Given material:

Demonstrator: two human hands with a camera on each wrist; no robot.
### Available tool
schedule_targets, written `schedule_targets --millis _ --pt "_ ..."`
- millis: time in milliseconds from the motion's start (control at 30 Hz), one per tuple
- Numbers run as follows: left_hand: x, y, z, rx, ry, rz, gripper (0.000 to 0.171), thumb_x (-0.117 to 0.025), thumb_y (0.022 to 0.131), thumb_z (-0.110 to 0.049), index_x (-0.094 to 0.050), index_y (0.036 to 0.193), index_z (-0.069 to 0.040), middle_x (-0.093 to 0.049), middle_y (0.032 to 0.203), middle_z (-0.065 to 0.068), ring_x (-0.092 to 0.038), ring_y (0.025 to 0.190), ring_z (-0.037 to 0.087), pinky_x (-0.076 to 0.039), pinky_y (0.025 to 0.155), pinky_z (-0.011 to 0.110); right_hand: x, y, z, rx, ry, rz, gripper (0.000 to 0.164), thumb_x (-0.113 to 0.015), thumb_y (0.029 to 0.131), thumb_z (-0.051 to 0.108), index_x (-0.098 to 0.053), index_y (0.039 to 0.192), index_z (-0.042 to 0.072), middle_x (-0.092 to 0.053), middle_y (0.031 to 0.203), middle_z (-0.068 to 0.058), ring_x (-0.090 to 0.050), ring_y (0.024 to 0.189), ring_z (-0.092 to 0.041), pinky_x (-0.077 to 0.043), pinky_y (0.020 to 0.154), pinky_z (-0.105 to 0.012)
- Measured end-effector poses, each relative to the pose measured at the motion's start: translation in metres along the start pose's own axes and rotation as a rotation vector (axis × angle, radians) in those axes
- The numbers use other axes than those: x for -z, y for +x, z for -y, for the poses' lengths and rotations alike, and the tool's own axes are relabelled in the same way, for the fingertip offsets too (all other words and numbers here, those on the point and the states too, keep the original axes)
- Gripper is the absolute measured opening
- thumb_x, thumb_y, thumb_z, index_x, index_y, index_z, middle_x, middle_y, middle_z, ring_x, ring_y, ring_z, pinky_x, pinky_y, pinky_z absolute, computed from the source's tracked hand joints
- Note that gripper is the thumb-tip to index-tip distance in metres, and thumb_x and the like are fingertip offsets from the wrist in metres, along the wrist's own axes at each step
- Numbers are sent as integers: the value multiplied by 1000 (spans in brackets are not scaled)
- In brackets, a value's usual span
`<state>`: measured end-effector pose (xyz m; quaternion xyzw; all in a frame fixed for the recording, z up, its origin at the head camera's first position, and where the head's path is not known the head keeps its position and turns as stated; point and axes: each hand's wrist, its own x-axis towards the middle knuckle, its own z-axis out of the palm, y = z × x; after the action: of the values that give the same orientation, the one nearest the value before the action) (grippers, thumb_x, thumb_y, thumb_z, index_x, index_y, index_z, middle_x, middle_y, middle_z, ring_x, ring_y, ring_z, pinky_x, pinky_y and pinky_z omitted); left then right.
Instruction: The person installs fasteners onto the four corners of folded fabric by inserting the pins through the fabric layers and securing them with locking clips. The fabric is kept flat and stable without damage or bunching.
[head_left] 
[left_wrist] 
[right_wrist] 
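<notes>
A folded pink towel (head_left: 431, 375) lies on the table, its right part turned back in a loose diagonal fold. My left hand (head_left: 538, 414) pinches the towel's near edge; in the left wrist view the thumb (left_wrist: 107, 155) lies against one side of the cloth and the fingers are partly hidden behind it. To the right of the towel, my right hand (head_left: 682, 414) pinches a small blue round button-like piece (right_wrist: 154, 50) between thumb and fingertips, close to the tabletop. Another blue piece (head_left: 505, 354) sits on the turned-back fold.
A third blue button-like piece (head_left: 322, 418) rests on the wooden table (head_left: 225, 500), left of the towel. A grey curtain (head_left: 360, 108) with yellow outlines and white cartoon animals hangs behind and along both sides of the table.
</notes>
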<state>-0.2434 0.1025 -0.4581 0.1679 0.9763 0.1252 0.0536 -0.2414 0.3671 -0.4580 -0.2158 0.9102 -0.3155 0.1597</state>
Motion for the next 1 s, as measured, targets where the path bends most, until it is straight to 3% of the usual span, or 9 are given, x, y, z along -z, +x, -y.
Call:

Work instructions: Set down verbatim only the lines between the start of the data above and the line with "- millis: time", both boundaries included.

Task response:
Demonstrator: two human hands with a camera on each wrist; no robot.
### Available tool
schedule_targets, written `schedule_targets --millis _ --pt "_ ..."`
- millis: time in milliseconds from the motion's start (control at 30 Hz), one per tuple

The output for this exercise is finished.